General information
- Type: Powered parachute
- National origin: United States
- Manufacturer: Summit Aerosports
- Status: In production

= Summit Steel Breeze =

American powered parachute

The Summit Steel Breeze is an American powered parachute, designed and produced by Summit Aerosports of Yale, Michigan. The aircraft is supplied as a kit for amateur construction or as a complete ready-to-fly aircraft.

==Design and development==
The Steel Breeze is intended as a light-sport aircraft compliant design. It features a parachute-style high-wing, two seats in tandem accommodation, tricycle landing gear and a single engine in pusher configuration. Engines available include the 50 hp Rotax 503, the 64 hp liquid-cooled Rotax 582, the 70 hp Hirth 3503 two-strokes and the four-stroke 60 hp HKS 700E.

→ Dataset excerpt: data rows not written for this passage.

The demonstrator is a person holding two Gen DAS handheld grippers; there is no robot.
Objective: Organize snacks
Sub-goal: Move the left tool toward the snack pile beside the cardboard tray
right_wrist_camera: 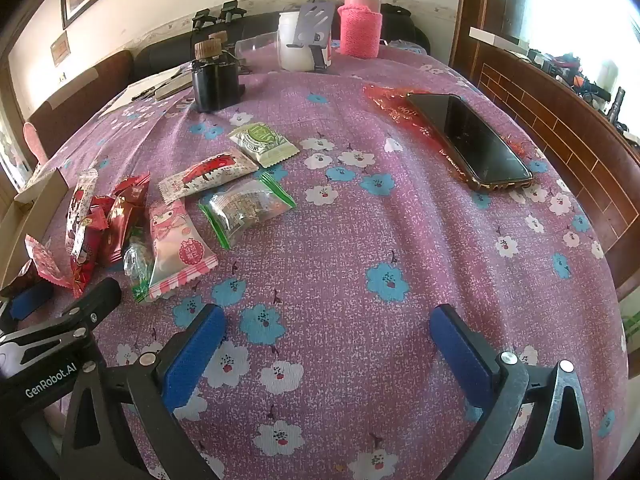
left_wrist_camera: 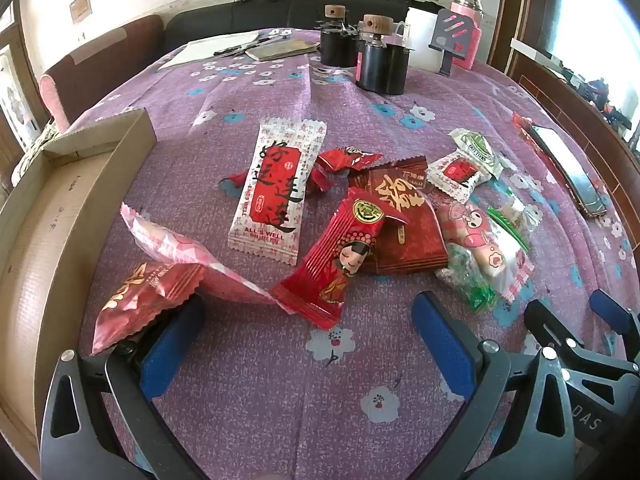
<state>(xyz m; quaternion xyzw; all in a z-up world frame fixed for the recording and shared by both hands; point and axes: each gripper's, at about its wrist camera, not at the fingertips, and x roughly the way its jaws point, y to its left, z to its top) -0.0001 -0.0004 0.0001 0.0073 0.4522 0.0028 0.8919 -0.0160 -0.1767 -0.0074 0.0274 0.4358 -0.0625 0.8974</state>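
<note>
Several wrapped snacks lie scattered on a purple flowered tablecloth [left_wrist_camera: 280, 380]. Among them are a long white and red packet [left_wrist_camera: 276, 184], a red packet with a cartoon figure [left_wrist_camera: 340, 260], a dark red packet [left_wrist_camera: 404, 216] and a pink cartoon packet [right_wrist_camera: 176, 244]. A clear green-edged packet [right_wrist_camera: 248, 208] lies further right. An open cardboard box [left_wrist_camera: 60, 216] stands at the left. My left gripper [left_wrist_camera: 308, 344] is open just short of the red snacks, with a shiny red packet [left_wrist_camera: 140, 304] lying over its left finger. My right gripper [right_wrist_camera: 328, 344] is open above bare cloth, right of the pile.
A phone [right_wrist_camera: 468, 140] lies on red wrapping at the right. At the table's far side stand two black canisters [left_wrist_camera: 380, 68], a white jar [right_wrist_camera: 296, 48], a phone stand [right_wrist_camera: 316, 32] and a pink-sleeved flask [right_wrist_camera: 360, 20]. Papers and scissors [left_wrist_camera: 240, 48] lie far left. A wooden rail [right_wrist_camera: 560, 128] borders the right.
</note>
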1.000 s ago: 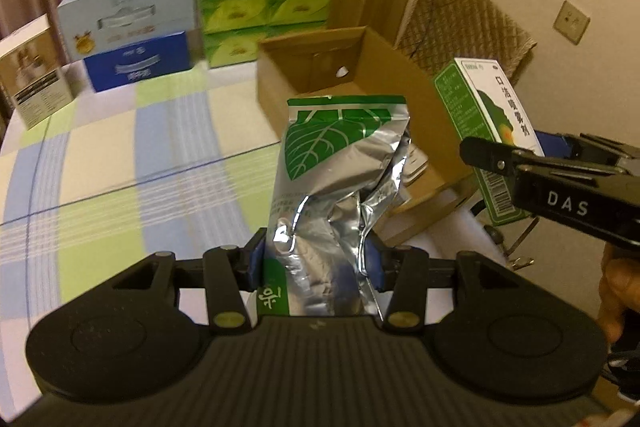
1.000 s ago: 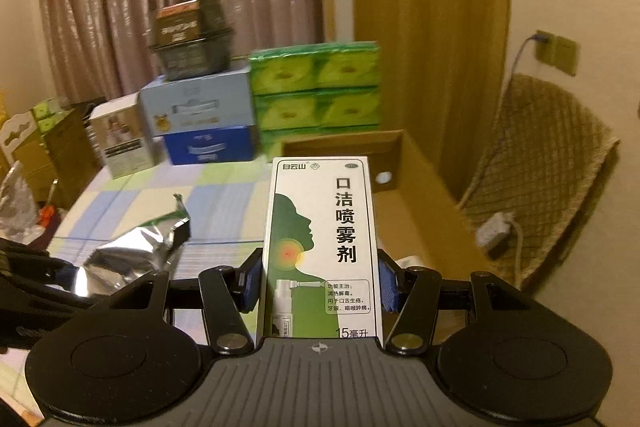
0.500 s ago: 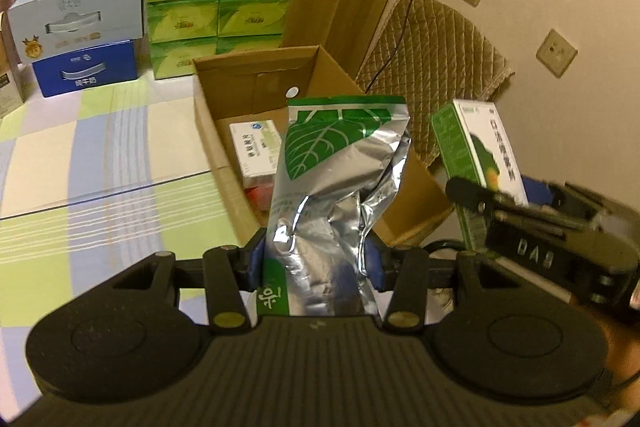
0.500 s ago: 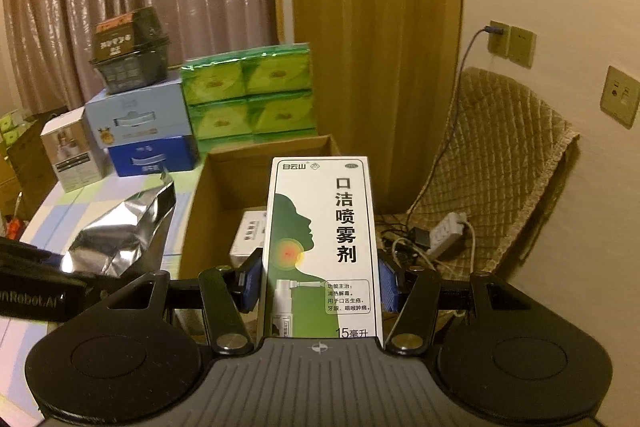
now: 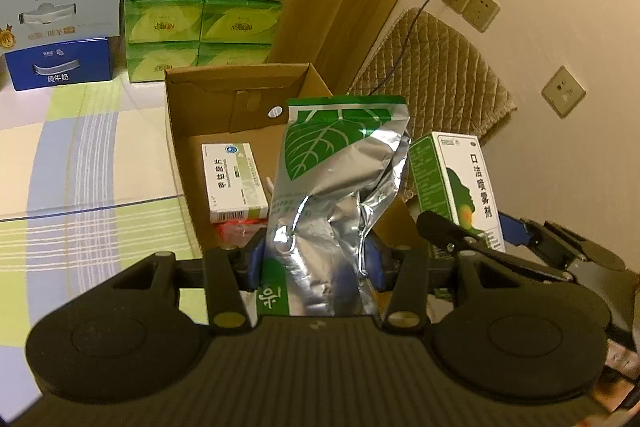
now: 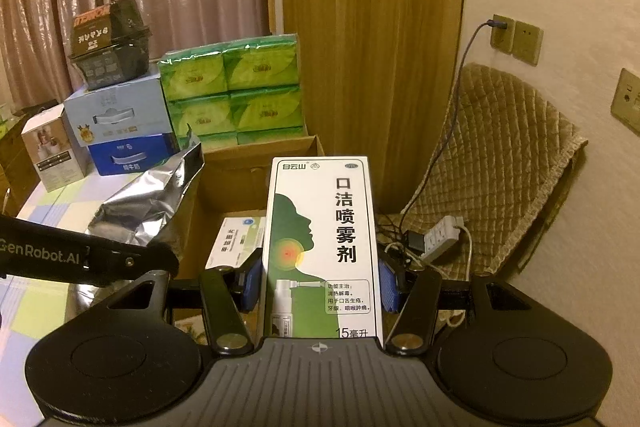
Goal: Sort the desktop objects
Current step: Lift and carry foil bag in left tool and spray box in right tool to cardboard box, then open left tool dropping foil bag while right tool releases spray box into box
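Note:
My left gripper (image 5: 316,263) is shut on a silver foil pouch with a green leaf print (image 5: 336,187), held upright over the open cardboard box (image 5: 240,95). My right gripper (image 6: 320,283) is shut on a white and green throat spray box (image 6: 322,243), held upright near the box's right side. The spray box also shows in the left wrist view (image 5: 456,183), and the pouch in the right wrist view (image 6: 148,199). A white medicine box (image 5: 234,183) lies inside the cardboard box on something red.
Green tissue packs (image 5: 204,7) and blue and white milk cartons (image 5: 60,39) stand behind the cardboard box on the checked tablecloth (image 5: 88,167). A chair with a quilted cover (image 6: 500,163) and a power strip (image 6: 440,239) are to the right by the wall.
Both grippers have moved right and forward from over the tablecloth to over the cardboard box, each keeping its hold. The box's inside with the medicine box has come into view.

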`<act>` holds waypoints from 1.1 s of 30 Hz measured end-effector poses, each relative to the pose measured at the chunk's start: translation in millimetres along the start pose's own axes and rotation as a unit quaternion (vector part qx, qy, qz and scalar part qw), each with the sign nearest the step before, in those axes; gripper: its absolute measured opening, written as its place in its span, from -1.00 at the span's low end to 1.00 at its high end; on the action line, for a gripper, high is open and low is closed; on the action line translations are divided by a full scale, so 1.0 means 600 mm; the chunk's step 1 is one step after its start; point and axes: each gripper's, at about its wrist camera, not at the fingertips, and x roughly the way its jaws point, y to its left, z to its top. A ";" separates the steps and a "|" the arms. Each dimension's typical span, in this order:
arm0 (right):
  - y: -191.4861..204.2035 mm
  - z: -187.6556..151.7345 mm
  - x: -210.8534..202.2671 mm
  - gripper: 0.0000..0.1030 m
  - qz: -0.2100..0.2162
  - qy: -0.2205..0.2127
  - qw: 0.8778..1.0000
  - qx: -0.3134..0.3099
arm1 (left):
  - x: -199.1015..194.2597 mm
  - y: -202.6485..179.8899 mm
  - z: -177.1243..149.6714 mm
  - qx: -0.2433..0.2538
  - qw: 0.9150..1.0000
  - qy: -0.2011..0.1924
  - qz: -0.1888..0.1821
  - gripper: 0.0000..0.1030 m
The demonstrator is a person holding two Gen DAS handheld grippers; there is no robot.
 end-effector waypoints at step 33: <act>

The Steel Breeze's airframe is built from 1.5 in TIG-welded, powder coated 4130 steel tubing. The standard rectangular Mustang S-500 canopy has an area of 500 sqft and is attached at four points to increase stability. The Mustang S-500 allows a gross weight of 850 lb. Optional canopies include the rectangular Mustang S-550 which allows a gross weight of 950 lb and the elliptical Thunderbolt E-340 which allows a gross weight of 900 lb. In-flight steering is accomplished via foot pedals that actuate the canopy brakes, creating roll and yaw. On the ground the aircraft has nosewheel steering controlled by a butterfly steering wheel and the main landing gear incorporates bungee suspension.

As of August 2012, the design does not appear on the Federal Aviation Administration's list of approved special light-sport aircraft.